**Task objective**:
Give back exactly the lines of the data below, starting with the line that has "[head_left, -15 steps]" and going on through the line that has "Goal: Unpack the".

[Source material Boundary: Start]

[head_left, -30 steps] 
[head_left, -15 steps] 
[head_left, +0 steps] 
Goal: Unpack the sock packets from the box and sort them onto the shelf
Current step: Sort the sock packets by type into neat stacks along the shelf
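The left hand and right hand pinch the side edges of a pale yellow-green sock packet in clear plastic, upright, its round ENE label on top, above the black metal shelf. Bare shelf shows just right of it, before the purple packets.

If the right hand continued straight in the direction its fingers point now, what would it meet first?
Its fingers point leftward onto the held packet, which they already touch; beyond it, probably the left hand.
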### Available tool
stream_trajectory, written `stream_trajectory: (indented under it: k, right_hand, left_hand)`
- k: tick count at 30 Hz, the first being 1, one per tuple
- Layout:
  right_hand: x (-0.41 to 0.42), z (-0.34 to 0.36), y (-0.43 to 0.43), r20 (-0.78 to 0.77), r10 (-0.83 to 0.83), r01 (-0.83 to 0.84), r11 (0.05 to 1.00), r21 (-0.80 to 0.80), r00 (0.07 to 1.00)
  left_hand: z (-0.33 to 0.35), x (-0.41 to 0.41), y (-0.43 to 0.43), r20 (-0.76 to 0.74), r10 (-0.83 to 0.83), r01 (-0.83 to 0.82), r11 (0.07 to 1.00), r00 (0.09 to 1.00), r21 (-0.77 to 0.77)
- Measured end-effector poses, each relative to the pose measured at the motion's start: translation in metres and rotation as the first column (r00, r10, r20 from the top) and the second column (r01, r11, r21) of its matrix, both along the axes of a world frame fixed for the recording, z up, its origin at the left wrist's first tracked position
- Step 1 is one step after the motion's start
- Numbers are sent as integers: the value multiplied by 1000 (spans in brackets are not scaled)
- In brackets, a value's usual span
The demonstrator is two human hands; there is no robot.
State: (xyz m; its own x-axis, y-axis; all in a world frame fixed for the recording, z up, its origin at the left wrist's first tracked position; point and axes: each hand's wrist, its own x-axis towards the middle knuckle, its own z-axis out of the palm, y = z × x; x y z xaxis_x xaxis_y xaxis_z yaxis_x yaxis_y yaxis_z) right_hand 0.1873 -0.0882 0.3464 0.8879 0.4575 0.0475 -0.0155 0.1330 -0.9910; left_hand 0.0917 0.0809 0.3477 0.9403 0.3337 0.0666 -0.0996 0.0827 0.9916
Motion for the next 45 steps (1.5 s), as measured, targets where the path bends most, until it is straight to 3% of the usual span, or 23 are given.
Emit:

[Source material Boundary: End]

**Response below**:
[head_left, -15 steps] 
[head_left, +0 steps] 
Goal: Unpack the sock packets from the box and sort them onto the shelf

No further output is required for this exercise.